Your job is to return every line of the listing holding the string "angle".

=== Data to use ===
------------------------------
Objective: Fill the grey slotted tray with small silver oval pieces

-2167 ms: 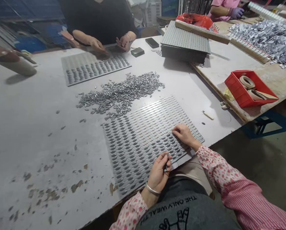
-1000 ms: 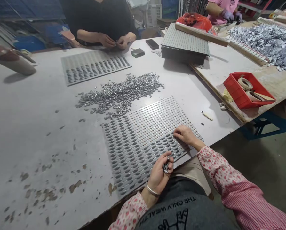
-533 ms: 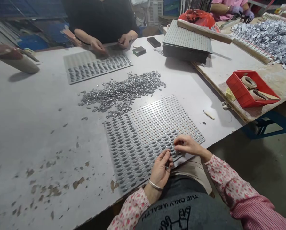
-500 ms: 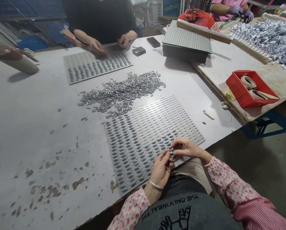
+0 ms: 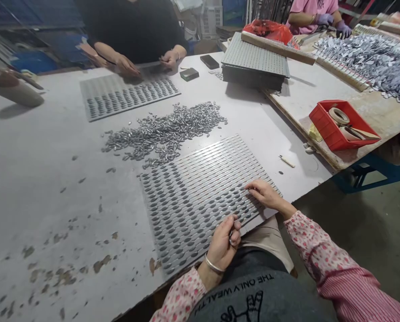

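Observation:
A flat grooved board (image 5: 220,165) lies at the table's near edge. Rows of small dark-grey pointed-oval pieces (image 5: 173,223) cover its left side and a band along its near side. My right hand (image 5: 265,193) is over the board's right part, fingertips pinched down at the end of a row of ovals; whatever is between them is hidden. At the near edge, my left hand (image 5: 225,241) is curled with thumb and fingers together, and I cannot make out what it holds. A loose pile of the same ovals (image 5: 169,129) lies just beyond the board.
Across the table a co-worker's hands (image 5: 128,67) are at a similar board (image 5: 129,96). A stack of boards (image 5: 253,67), a phone (image 5: 209,61) and a small box (image 5: 189,74) stand farther back. To the right are a light-handled tool (image 5: 287,162) and a red bin (image 5: 341,125) with tape rolls.
My right hand has moved away from my left fingertips, forward onto the board's rows. My left hand stays curled at the near edge. The whole view has shifted slightly.

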The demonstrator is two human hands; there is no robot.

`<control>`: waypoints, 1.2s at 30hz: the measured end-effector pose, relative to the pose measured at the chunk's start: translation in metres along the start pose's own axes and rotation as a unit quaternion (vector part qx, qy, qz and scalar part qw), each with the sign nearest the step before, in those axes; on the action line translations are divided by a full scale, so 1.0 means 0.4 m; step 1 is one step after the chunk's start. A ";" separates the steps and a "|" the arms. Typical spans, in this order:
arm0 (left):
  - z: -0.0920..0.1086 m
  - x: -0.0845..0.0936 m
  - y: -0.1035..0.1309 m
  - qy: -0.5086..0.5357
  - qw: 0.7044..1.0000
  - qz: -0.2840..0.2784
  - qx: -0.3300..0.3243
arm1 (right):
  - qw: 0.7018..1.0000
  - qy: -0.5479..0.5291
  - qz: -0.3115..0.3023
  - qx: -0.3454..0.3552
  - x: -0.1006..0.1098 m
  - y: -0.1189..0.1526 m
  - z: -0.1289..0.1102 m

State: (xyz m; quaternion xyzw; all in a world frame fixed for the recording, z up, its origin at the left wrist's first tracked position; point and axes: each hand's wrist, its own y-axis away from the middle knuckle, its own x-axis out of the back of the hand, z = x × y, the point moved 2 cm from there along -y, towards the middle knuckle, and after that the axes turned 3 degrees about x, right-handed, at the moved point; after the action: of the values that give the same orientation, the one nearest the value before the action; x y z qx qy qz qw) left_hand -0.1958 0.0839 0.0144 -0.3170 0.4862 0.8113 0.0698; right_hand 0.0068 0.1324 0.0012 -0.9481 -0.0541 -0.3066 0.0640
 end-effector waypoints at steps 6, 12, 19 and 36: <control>-0.007 0.006 -0.002 0.018 0.999 -0.045 0.007 | 0.990 0.105 -0.058 0.069 -0.018 -0.021 0.008; -0.005 0.008 0.000 0.001 1.000 -0.014 -0.014 | 0.990 0.106 -0.067 0.071 -0.032 -0.029 0.014; -0.005 0.002 -0.001 -0.014 1.000 -0.010 -0.014 | 0.988 0.141 -0.012 0.062 -0.036 -0.030 0.002; 0.000 -0.011 0.003 0.006 0.999 -0.044 -0.023 | 0.994 -0.095 -0.008 -0.043 -0.031 0.041 -0.054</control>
State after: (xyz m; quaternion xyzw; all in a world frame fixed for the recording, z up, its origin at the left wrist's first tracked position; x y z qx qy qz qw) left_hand -0.1930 0.0841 0.0178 -0.3445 0.4532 0.8166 0.0950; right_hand -0.0132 0.1122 0.0099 -0.9745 -0.0541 -0.2173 0.0152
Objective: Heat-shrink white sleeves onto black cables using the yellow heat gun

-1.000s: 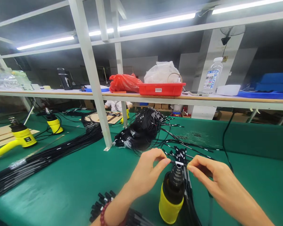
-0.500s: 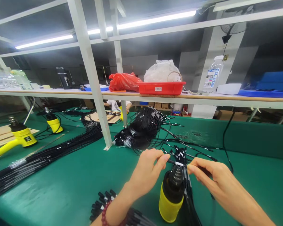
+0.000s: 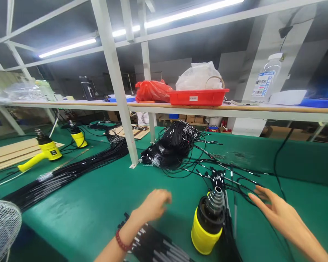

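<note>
Nozzle (image 3: 215, 201) now bare, hands parted. From heat gun (image 3: 206, 233): my right hand (image 3: 282, 213), three o'clock, wide; left hand (image 3: 153, 206), nine, blurred, can't tell.

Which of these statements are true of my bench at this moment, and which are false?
1. The nearest heat gun stands nozzle up between the left hand and the right hand. True.
2. The bottle lies in the red tray. False: it stands upright on the shelf.
3. The bracelet is on the right arm. False: the left.
4. The right hand's grip is open. True.
</note>
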### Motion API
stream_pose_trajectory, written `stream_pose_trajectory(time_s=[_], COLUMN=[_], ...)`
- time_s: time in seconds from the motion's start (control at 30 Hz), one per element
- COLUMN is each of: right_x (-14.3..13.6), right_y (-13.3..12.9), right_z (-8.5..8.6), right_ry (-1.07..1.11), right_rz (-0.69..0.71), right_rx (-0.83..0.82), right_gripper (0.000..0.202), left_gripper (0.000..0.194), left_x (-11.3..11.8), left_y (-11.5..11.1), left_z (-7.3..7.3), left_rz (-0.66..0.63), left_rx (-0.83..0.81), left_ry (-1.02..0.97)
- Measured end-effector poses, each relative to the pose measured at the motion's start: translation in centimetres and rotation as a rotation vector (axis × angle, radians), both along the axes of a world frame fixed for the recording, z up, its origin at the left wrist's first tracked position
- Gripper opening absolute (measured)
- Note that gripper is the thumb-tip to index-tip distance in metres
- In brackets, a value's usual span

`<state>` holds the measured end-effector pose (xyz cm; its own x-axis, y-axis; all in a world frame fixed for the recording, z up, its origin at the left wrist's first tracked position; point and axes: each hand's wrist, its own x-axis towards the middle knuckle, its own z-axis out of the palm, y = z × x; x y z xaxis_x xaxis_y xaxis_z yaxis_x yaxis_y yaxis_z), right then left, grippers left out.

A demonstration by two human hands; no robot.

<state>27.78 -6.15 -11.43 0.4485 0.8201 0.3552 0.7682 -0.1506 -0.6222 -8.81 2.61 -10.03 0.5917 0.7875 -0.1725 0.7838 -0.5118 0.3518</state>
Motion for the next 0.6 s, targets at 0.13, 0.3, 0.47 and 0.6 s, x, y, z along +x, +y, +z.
stream_pose_trajectory(time_s=[0.13,0.3,0.47,0.6], right_x=[1.0,1.0,0.3,-0.6], right_y=[-1.2,-1.9,-2.7,-4.1], right_z=[-2.7,-2.2,1.1,4.2], right_ry=[0.107,0.139,0.130,0.097], right_rz=[0.031,0.095,0.093,0.053], right_rx=[-0.089,-0.101,-0.075,-0.025], right_gripper=[0.061,0.054,0.054,0.055], left_gripper=[0.031,0.022,0.003,0.007], left_x=[-4.1,-5.6,-6.4,-7.1], left_y=[0.1,0.0,0.3,-0.4], left_z=[-4.4,-5.6,-3.7,0.6], left_rz=[0.012,-0.002,0.001,-0.086], left_rx=[-0.117,-0.093,-0.003,0.024], left_ry=[0.244,0.312,0.311,0.272])
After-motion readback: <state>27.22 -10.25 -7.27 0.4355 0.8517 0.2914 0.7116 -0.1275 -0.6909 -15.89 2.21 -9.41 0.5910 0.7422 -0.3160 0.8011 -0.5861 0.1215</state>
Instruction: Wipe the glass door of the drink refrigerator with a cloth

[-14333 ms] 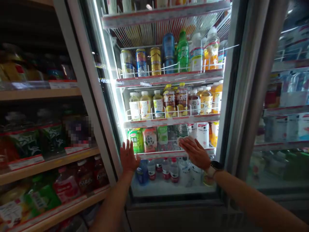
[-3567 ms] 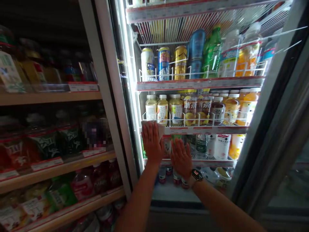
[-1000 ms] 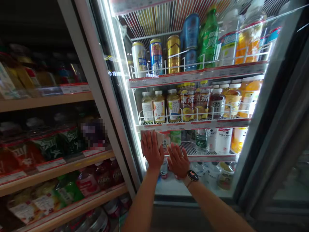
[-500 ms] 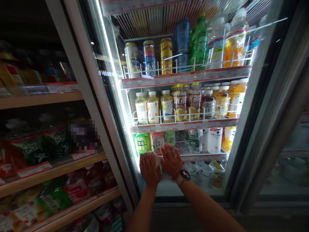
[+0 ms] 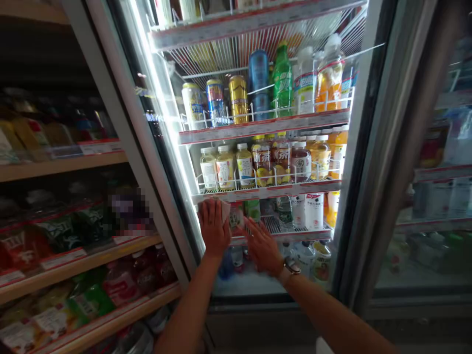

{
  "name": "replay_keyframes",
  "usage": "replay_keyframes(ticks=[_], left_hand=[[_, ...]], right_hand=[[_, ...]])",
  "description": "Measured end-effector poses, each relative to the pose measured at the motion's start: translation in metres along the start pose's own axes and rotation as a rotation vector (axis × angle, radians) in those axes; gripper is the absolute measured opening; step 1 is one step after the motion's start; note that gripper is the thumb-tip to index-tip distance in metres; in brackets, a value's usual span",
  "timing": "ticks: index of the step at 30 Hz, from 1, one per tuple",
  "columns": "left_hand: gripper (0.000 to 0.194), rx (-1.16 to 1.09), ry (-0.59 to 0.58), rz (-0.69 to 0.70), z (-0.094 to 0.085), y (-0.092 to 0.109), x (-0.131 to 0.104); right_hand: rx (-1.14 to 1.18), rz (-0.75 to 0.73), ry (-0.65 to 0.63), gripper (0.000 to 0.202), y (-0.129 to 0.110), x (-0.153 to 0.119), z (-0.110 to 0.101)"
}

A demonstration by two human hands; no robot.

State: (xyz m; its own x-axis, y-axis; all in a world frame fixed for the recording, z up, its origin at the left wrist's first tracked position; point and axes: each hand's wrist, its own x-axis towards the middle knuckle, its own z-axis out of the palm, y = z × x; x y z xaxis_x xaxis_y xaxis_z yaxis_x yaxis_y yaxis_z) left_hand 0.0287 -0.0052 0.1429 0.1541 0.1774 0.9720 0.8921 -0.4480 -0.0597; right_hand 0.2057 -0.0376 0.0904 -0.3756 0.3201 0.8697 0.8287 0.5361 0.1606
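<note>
My left hand lies flat on the glass door, fingers stretched upward, pressing a pale cloth against the pane. Part of the cloth sticks out past its fingers; the rest is hidden under the palm. Lower and to the right, my right hand is tilted against the glass with its fingers extended. A pale patch shows by its fingertips, too blurred to name. A watch is on the right wrist. Behind the pane are a green drink carton and a clear water bottle.
Lit cooler shelves hold bottles and cans behind the glass. To the left, wooden shelves carry more drinks and packets. A metal door frame stands on the right, beside another cooler section.
My left hand has slid up and left with the cloth, away from my right hand. The right hand has turned, pointing more to the left. The view has shifted, showing more of the upper shelf.
</note>
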Motion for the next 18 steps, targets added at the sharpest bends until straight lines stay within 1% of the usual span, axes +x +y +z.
replay_keyframes(ticks=[2,4,5,7,9,12,14,16,17,18], left_hand=[[0.060,-0.018,0.062,-0.044,0.007,0.011,0.028],[0.061,-0.005,0.112,-0.078,0.018,0.028,0.041],[0.061,0.008,0.121,-0.083,0.023,0.038,0.041],[0.063,0.033,0.101,-0.056,0.034,0.057,0.027],[0.064,0.050,0.049,0.008,0.042,0.072,0.000],[0.063,0.053,-0.019,0.131,0.052,0.084,-0.060],[0.063,0.041,-0.067,0.167,0.055,0.085,-0.104],[0.059,0.040,-0.109,0.193,0.055,0.082,-0.142],[0.057,0.043,-0.120,0.216,0.054,0.079,-0.155],[0.054,0.047,-0.134,0.242,0.052,0.075,-0.162]], right_hand=[[-0.033,0.042,0.047,0.064,0.025,-0.002,-0.020],[-0.104,0.118,0.097,0.065,0.050,-0.003,-0.033],[-0.139,0.132,0.105,0.066,0.061,-0.004,-0.036],[-0.196,0.117,0.116,0.066,0.075,-0.005,-0.035],[-0.234,0.090,0.148,0.067,0.080,-0.008,-0.030],[-0.261,0.093,0.215,0.067,0.078,-0.012,-0.020],[-0.261,0.093,0.226,0.068,0.077,-0.014,-0.018],[-0.254,0.090,0.222,0.068,0.077,-0.015,-0.017],[-0.250,0.088,0.222,0.067,0.077,-0.015,-0.017],[-0.247,0.087,0.225,0.067,0.078,-0.015,-0.017]])
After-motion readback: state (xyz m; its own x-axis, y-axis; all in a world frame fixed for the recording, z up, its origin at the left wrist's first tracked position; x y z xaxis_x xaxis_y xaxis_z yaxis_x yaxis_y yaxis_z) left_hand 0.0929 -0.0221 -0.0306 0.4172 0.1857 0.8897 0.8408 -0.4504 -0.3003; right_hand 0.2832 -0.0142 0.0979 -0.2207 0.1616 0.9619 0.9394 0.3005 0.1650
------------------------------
=== Exercise response ===
- Measured end-effector poses, each relative to the pose measured at the motion's start: translation in centimetres and rotation as a rotation vector (axis × angle, radians), both along the axes of a world frame fixed for the recording, z up, its origin at the left wrist's first tracked position
  "description": "Measured end-effector poses, each relative to the pose measured at the motion's start: translation in metres along the start pose's own axes and rotation as a rotation vector (axis × angle, radians) in those axes; gripper is the absolute measured opening; step 1 is one step after the motion's start; note that gripper is the thumb-tip to index-tip distance in metres; in brackets, a value's usual span",

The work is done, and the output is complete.